Nora Cazzagon, Ester Gonzalez-Sanchez, Haquima El-Mourabit, Dominique Wendum, Dominique Rainteau, Lydie Humbert, Olivier Chazouillères, Lionel Arrivé, Chantal Housset and Sara Lemoinne declare no conflict of interest related to this paper. Christophe Corpechot declares the following conflicts of interest: Intercept, Arrow, Cymabay, Ipsen, Calliditas, Gilead. Please refer to the accompanying ICMJE disclosure forms for further details.

Figures

None — Impact and implications: In patients with primary sclerosing cholangitis (PSC), gallbladder status impacts on bile acid homeostasis and disease features. We found evidence of lessened bile acid toxicity in patients with PSC and enlarged gallbladders and of increased disease severity in those who were previously cholecystectomized. In the *Abcb4* knockout mouse model of PSC, cholecystectomy causes an aggravation of cholangitis and liver fibrosis. Overall, our results suggest that the gallbladder plays a protective role in PSC.

**Fig. 1**
Gallbladder enlargement and related cholestatic profile in patients with PSC. (A) Gallbladder volume was measured on MRI in patients with PSC and conserved gallbladders, who were subsequently separated into two groups with enlarged (≥50 ml, n = 30) or normal-sized (<50 ml, n = 20) gallbladders, herein illustrated by gallbladder volumes of 11 and 103 ml, respectively. (B-D) Graphs showing the distribution of gallbladder volume (B), serum alkaline phosphatase levels (C), tauroconjugates/total BA ratios, Tauro-/glycoconjugate ratios and UDCA/total BA ratios (D), in the two groups.
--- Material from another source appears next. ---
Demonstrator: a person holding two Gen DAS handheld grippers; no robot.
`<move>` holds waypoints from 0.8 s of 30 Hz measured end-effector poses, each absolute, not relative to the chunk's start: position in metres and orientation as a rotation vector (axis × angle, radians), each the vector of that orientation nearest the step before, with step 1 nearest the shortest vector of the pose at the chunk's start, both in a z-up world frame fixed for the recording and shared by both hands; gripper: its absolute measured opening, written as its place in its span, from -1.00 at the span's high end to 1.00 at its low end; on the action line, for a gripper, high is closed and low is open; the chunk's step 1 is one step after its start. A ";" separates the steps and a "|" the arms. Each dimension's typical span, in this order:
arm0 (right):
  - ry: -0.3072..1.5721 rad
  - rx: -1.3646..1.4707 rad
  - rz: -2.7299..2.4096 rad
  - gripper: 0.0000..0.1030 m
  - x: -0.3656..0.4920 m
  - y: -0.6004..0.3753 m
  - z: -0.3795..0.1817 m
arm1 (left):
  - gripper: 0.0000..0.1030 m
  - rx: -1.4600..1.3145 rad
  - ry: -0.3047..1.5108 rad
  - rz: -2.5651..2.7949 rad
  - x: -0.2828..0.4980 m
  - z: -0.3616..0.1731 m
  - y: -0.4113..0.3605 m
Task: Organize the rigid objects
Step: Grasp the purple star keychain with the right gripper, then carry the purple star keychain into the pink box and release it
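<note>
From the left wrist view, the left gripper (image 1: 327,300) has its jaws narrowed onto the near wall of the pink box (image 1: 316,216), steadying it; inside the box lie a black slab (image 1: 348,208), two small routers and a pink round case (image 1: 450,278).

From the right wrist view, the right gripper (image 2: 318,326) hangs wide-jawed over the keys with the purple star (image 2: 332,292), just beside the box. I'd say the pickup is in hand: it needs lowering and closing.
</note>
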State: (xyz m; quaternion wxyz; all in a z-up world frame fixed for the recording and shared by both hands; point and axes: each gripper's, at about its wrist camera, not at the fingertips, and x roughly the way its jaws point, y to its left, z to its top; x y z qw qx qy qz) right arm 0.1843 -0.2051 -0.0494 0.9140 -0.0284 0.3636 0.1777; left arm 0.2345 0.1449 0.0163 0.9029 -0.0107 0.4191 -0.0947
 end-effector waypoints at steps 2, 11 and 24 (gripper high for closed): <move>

Levels of significance are indicated in the figure (Mann-Whitney test). A p value of less than 0.05 was considered significant.

**Fig. 2**
Impact of cholecystectomy on PSC features in patients. Comparison of (A) aspartate aminotransferase, (B–C) cholangiographic features at MRI including representative images (B) and quantitative analyses (C), in patients with PSC whose gallbladders were conserved (n = 50) or previously removed (n = 11). Levels of significance are indicated in the figure (Mann-Whitney test for A; Chi-squared test for C). A p value of less than 0.05 was considered significant. CBD, common bile duct; LHD, left hepatic duct; RHD, right hepatic duct.

**Fig. 3**
Impact of cholecystectomy on phenotypic traits of PSC in *Abcb4*^-/- mice. Liver samples were collected from Sham-operated (n = 7) or cholecystectomized (n = 6) *Abcb4*^-/- mice, 5 weeks after surgery, for (A) histological analysis of H&E-stained tissue sections (left panel, cholangitis characterized by periductal inflammation [arrows] and onion-skin fibrosis [arrowheads]), according to an adaptation of Nakanuma score (cholangitis activity, fibrosis score and bile duct loss were evaluated using a 0 to 3 scale (right panel, hepatitis activity=0 in all samples, not shown); (B) analysis of ductular reaction, inflammation and fibrosis, assessed by CK-19, F4/80 and Sirius red staining, respectively; (C) RT-qPCR analysis of proinflammatory (*Tnfα*) and profibrotic factor (*Col1a*1, *Acta2*) expression. Data were normalized for *Hprt1* and expressed relative to a pool of hepatic mRNA from WT mice. Levels of significance are indicated in the figure (Student’s t test). A p value of less than 0.05 was considered significant. Scale bars = 250 μm for H&E and F4/80; 500 μm for CK-19, 1 mm for Sirius red. RT-qPCR, quantitative reverse-transcription PCR; WT, wild-type.

**Fig. 4**
Impact of cholecystectomy on bile acid metabolism in *Abcb4*^-/- mice. Liver and plasma samples were collected from Sham-operated (n = 7) or cholecystectomized (n = 6) *Abcb4*^-/- mice, 5 weeks after surgery, for (A) RT-qPCR analysis of hepatic expression of genes involved in bile acid homeostasis (Data were normalized for *Hprt1* and expressed relative to a pool of hepatic mRNA from WT mice); (B–C) HPLC-MS/MS analysis of total bile acids (B) and individual bile acid species (C) in liver and plasma. Levels of significance are indicated in the figure (Student’s t test). A p value of less than 0.05 was considered significant. RT-qPCR, quantitative reverse-transcription PCR; WT, wild-type.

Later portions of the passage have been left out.